CMPDIL Announces Rs 1,842 Crore IPO​

The Central Mine Planning and Design Institute (CMPDIL), a subsidiary of Coal India, announced on Monday that its initial public offering (IPO), worth Rs 1,842 crore, will open for subscription on March 20.

IPO Details and Price Band​

The price band has been set at Rs 163 to Rs 172 per share, valuing the company at around Rs 12,280 crore at the higher end, the company announced.

Offer for Sale Details​

The entire IPO will be an offer for sale (OFS) of 10.71 crore shares, worth Rs 1,842.12 crore at the higher end, by Coal India, with no new issuance component.

Key Dates for the IPO​

The company's maiden public offering will conclude on March 24. Bidding for anchor investors will take place on March 18. The state-owned firm will make its stock market debut on March 30.

CMPDIL: A Subsidiary of Coal India​

CMPDIL was incorporated in 1975 as a wholly-owned subsidiary of Coal India.
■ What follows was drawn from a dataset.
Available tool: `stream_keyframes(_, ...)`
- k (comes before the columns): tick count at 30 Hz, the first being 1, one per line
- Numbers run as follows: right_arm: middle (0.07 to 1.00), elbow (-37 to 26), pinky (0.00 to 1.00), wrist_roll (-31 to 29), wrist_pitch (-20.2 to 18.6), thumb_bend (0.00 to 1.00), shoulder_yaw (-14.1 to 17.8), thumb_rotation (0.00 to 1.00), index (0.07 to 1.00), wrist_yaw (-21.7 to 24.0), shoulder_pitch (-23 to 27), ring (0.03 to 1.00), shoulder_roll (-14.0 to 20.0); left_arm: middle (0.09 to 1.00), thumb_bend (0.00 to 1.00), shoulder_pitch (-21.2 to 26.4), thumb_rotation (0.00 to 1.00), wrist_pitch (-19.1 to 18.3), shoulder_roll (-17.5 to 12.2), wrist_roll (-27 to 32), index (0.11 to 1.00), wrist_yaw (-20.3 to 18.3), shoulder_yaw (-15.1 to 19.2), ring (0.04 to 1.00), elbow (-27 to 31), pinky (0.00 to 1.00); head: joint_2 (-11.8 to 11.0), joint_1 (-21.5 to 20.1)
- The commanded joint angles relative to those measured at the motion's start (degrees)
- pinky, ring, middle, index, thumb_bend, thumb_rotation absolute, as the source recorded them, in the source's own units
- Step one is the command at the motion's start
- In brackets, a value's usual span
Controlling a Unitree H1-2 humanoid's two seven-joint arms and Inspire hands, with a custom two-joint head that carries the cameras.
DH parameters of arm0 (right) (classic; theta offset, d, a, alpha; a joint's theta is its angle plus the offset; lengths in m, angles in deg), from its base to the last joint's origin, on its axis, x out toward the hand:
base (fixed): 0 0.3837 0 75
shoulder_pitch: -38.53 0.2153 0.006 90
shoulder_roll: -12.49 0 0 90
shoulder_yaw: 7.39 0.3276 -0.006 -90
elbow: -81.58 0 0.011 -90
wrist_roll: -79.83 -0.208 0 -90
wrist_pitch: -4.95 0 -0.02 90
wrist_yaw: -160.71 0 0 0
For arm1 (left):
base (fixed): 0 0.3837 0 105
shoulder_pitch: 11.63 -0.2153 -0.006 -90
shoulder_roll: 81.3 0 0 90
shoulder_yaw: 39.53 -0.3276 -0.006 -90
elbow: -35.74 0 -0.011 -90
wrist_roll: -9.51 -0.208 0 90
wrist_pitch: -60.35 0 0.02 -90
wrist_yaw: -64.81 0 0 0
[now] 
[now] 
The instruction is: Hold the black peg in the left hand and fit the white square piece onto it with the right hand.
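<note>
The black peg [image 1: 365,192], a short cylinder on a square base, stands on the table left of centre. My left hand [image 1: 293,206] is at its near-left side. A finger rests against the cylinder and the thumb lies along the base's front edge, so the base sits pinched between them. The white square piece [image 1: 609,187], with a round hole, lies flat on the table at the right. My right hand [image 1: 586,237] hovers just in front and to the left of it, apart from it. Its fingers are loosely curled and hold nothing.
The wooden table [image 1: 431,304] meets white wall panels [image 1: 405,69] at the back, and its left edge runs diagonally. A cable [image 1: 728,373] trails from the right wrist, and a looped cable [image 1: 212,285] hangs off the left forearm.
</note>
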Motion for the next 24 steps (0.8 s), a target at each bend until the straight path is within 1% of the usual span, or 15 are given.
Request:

It offers consultancy and support services for the entire spectrum of coal and mineral exploration, as well as mine planning and design services.

Scope of Services​

Its services include infrastructure engineering, environmental management, geomatics, specialized technology services, and management systems, primarily for the coal industry and other minerals.

Financial Performance in FY25​

On the financial front, CMPDIL’s revenue from operations was Rs 2,103 crore and net profit at Rs 667 crore during FY25.

IPO Allocation​

The company said that half of the issue size has been reserved for qualified institutional buyers, 35 per cent for retail investors and the remaining 15 per cent for non-institutional buyers.

Book-Running Lead Managers​

IDBI Capital Markets and Securities and SBI Capital Markets are the book-running lead managers for the public issue.

Previous IPO by Coal India Subsidiary​

Earlier, Bharat Coking Coal (BCCL), another subsidiary of Coal India, came out with its Rs 1,071-crore IPO in January.
 

Disclaimer: Due care and diligence have been taken in compiling and presenting news and market-related content. However, errors or omissions may arise despite such efforts.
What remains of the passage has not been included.